Neves Inês, Folgado Duarte, Santos Sara, Barandas Marília, Campagner Andrea, Ronzio Luca, Cabitza Federico, Gamboa Hugo
Associação Fraunhofer Portugal Research, Rua Alfredo Allen 455/461, 4200-135, Porto, Portugal.
Associação Fraunhofer Portugal Research, Rua Alfredo Allen 455/461, 4200-135, Porto, Portugal; Laboratório de Instrumentação, Engenharia Biomédica e Física da Radiação (LIBPhys-UNL), Departamento de Física, Faculdade de Ciências e Tecnologia, FCT, Universidade Nova de Lisboa, 2829-516, Caparica, Portugal.
Comput Biol Med. 2021 Jun;133:104393. doi: 10.1016/j.compbiomed.2021.104393. Epub 2021 Apr 16.

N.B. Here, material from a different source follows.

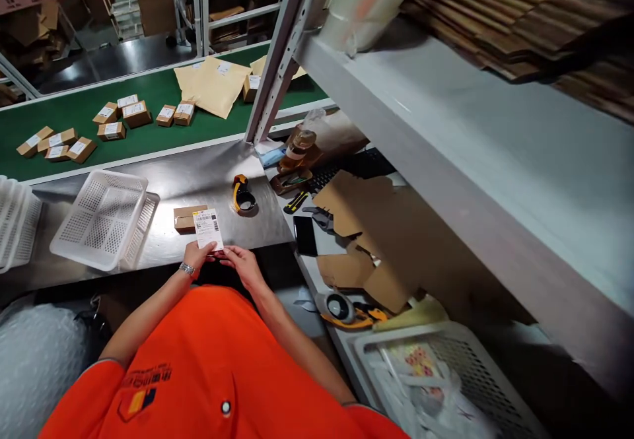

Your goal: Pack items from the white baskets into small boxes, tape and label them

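Observation:
A white printed shipping label (209,226) is held up at the near edge of the steel bench (163,191). My left hand (197,254) pinches its lower edge between thumb and fingers. At the label's lower right corner, my right hand (242,264) is closed with its fingertips together on the corner. Just behind the label lies a small brown cardboard box (183,220), partly covered by it. A yellow and black tape dispenser (242,195) rests farther right on the bench.
White perforated baskets (102,218) stand on the bench's left. Beyond runs a green conveyor belt (143,142) with several labelled boxes and envelopes. At right, a side table carries a phone (305,236), cardboard pieces (347,270) and another tape dispenser (347,310), beneath a white shelf (446,115).

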Available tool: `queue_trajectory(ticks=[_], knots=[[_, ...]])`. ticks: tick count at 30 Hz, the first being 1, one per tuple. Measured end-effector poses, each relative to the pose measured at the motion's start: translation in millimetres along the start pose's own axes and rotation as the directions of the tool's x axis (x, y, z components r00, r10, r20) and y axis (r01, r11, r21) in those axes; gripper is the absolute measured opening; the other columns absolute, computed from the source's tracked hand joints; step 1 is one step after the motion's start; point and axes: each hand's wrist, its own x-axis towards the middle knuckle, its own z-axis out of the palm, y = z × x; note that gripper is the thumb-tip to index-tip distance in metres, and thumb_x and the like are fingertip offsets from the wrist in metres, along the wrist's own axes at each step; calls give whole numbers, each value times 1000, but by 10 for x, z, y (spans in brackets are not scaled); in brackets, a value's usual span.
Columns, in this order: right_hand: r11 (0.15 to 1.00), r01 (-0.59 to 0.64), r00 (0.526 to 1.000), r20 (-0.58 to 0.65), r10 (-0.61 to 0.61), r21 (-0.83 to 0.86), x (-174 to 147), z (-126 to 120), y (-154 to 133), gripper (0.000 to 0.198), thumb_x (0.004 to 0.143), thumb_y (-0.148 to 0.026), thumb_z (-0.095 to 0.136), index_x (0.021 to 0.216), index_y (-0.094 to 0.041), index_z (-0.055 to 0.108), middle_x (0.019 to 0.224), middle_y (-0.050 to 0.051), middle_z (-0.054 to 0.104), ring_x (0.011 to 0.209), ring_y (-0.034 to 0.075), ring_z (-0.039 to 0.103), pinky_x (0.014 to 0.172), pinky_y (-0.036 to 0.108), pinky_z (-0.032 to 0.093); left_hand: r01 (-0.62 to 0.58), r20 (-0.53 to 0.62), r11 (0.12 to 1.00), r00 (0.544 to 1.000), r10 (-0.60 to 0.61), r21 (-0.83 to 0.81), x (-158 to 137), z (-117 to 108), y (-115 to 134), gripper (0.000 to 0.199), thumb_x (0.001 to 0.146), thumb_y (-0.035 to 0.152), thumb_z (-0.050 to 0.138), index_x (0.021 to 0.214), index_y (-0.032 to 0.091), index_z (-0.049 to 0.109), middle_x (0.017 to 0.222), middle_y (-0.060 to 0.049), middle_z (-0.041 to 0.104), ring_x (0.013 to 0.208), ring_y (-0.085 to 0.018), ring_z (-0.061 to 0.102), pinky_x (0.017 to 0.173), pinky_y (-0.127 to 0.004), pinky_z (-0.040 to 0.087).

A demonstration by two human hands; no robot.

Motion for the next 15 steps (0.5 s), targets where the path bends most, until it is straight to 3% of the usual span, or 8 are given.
queue_trajectory(ticks=[4, 6, 8, 10, 12, 15], knots=[[997, 48, 998, -43, -50, -56, -15, -60, 8, 64, 65, -78, 100, 92, -21, 88, 91, 10, 87, 96, 33, 85, 90, 48, 71, 3, 20, 997, 1000, -5, 79, -13, 63, -40, 25, 88, 32, 91, 101, 13, 83, 92, -12, 86, 72, -19, 78, 61, -26, 62], [995, 66, 995, -68, -71, -81, -19, -79, 16, 63, 64, -78, 100, 89, -22, 88, 90, 10, 87, 93, 32, 84, 88, 48, 70, -5, 32, 987, 999, -1, 164, -32, 80, -54, 24, 92, 30, 87, 107, 12, 83, 99, -14, 86, 77, -21, 80, 67, -30, 64], [992, 79, 992, -86, -87, -95, -31, -91, 25, 61, 65, -78, 98, 87, -22, 88, 88, 10, 86, 90, 31, 83, 86, 47, 69, -64, -12, 958, 997, 70, 278, -70, 85, -59, 31, 91, 26, 87, 119, 12, 81, 119, -20, 85, 96, -26, 83, 82, -37, 68], [990, 93, 990, -100, -104, -105, -51, -100, 36, 59, 67, -78, 96, 85, -22, 87, 87, 9, 86, 88, 30, 82, 85, 46, 69, -194, -56, 897, 971, 234, 398, -125, 84, -55, 43, 87, 21, 90, 128, 14, 81, 141, -22, 79, 123, -32, 79, 102, -45, 67], [987, 109, 987, -102, -122, -120, -79, -109, 49, 57, 70, -77, 94, 85, -23, 87, 86, 9, 86, 87, 29, 81, 84, 45, 68, -350, 16, 808, 921, 389, 474, -184, 89, -49, 37, 85, 21, 90, 121, 18, 84, 145, -19, 76, 137, -33, 73, 116, -48, 62], [976, 138, 984, -88, -154, -168, -126, -138, 61, 55, 73, -76, 91, 85, -23, 88, 86, 8, 86, 81, 27, 79, 83, 44, 67, -470, 214, 751, 882, 420, 464, -250, 116, -45, 6, 94, 27, 82, 94, 23, 87, 118, -12, 84, 121, -29, 78, 116, -45, 61]])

Treatment and prevention of cardiovascular diseases often rely on Electrocardiogram (ECG) interpretation. Dependent on the physician's variability, ECG interpretation is subjective and prone to errors. Machine learning models are often developed and used to support doctors; however, their lack of interpretability stands as one of the main drawbacks of their widespread operation. This paper focuses on an Explainable Artificial Intelligence (XAI) solution to make heartbeat classification more explainable using several state-of-the-art model-agnostic methods. We introduce a high-level conceptual framework for explainable time series and propose an original method that adds temporal dependency between time samples using the time series' derivative. The results were validated in the MIT-BIH arrhythmia dataset: we performed a performance's analysis to evaluate whether the explanations fit the model's behaviour; and employed the 1-D Jaccard's index to compare the subsequences extracted from an interpretable model and the XAI methods used. Our results show that the use of the raw signal and its derivative includes temporal dependency between samples to promote classification explanation. A small but informative user study concludes this study to evaluate the potential of the visual explanations produced by our original method for being adopted in real-world clinical settings, either as diagnostic aids or training resource.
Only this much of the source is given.